• [INSTRUCTIONS TO FOLLOW] Search each line below for "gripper", then return the lines where it appears.

--------------------------------------------------

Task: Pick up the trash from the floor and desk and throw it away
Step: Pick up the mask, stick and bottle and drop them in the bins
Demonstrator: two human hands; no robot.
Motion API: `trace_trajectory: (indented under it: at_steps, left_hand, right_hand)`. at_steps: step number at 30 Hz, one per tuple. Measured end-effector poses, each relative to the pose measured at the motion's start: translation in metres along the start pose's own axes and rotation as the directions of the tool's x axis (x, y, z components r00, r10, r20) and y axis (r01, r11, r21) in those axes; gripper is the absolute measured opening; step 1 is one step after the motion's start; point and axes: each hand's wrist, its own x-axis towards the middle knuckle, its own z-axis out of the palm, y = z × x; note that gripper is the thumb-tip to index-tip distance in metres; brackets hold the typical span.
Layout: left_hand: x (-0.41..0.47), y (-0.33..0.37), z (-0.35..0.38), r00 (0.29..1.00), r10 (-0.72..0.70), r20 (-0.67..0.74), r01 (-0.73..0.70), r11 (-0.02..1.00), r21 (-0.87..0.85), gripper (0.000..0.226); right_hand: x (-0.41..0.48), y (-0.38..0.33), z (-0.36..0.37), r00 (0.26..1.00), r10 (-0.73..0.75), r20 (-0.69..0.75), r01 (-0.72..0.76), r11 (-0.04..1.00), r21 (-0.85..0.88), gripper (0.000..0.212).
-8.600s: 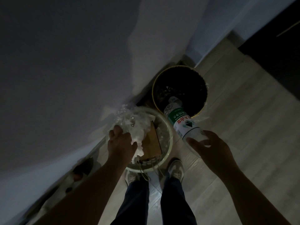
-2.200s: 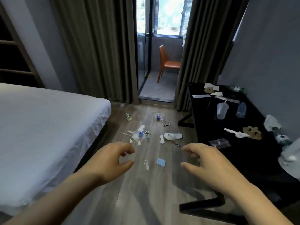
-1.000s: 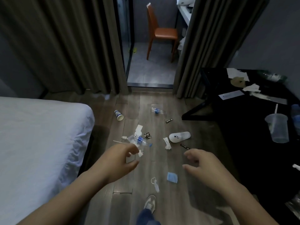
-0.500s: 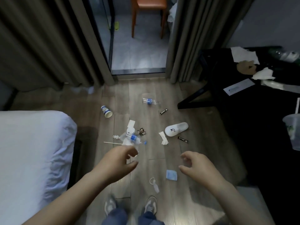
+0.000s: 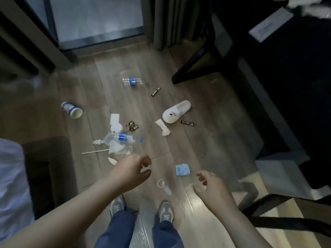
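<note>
Plainly nowhere near done. Both hands empty and loosely curled: left hand (image 5: 132,169) hovering over the near edge of a litter pile, right hand (image 5: 209,185) over bare floor (image 5: 215,144), just beside a blue packet (image 5: 182,169). Nothing picked up yet.

Scattered on the floor and waiting:
- a crushed bottle (image 5: 133,81) far off by the doorway
- a paper cup (image 5: 72,110) on its side near the bed (image 5: 10,185)
- two dark wrappers (image 5: 155,91), well apart
- a twisted tissue (image 5: 163,127) just beside a white slipper (image 5: 176,111)
- a pile of clear plastic (image 5: 118,140) with a thin stick (image 5: 95,151) beside it
- closest to the shoes (image 5: 166,212), a clear plastic loop (image 5: 163,186)

Slipper probably not trash, though hard to say. Table (image 5: 295,86) on the right mostly dark; a white slip (image 5: 270,25) and crumpled paper (image 5: 304,4) visible at its far end, so also uncleared. No bin in view. By this reckoning, most of the collecting left: floor first, table after.
</note>
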Motion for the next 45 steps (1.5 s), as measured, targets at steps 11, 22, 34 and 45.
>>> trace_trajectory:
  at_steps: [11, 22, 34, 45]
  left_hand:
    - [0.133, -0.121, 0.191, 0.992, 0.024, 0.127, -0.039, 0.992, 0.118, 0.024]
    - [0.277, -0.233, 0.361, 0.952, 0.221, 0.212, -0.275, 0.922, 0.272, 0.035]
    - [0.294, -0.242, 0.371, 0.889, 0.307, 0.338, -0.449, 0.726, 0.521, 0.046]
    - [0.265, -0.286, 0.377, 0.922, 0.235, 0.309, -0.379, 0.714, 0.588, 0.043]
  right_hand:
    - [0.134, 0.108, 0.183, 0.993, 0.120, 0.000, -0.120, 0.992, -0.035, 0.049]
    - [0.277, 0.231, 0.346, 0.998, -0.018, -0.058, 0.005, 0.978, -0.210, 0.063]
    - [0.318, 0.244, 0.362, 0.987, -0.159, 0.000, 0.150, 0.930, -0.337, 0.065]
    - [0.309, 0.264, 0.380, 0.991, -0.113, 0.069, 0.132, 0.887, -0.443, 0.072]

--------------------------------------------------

• [RESULT]
Motion API: `trace_trajectory: (indented under it: at_steps, left_hand, right_hand)`. at_steps: step number at 30 Hz, one per tuple. Measured end-effector poses, each relative to the pose measured at the motion's start: translation in metres along the start pose's own axes and rotation as the directions of the tool's x axis (x, y, z components r00, r10, r20) and y axis (r01, r11, r21) in those axes; gripper is the absolute measured opening; step 1 is one step after the motion's start; point and axes: each hand's wrist, its own x-axis towards the middle knuckle, its own z-axis out of the palm, y = z × x; note that gripper is the thumb-tip to index-tip distance in metres; brackets hold the typical span.
Layout: left_hand: x (-0.41..0.47), y (-0.33..0.37), z (-0.35..0.38), r00 (0.29..1.00), r10 (-0.72..0.70), r20 (-0.67..0.74), r01 (-0.73..0.70), r11 (-0.02..1.00), r21 (-0.87..0.85), gripper (0.000..0.226); right_hand: x (-0.41..0.48), y (-0.38..0.33), z (-0.36..0.37), r00 (0.26..1.00), r10 (-0.73..0.75), r20 (-0.69..0.75), r01 (-0.72..0.76), r11 (-0.04..1.00), r21 (-0.85..0.88), gripper (0.000..0.212).

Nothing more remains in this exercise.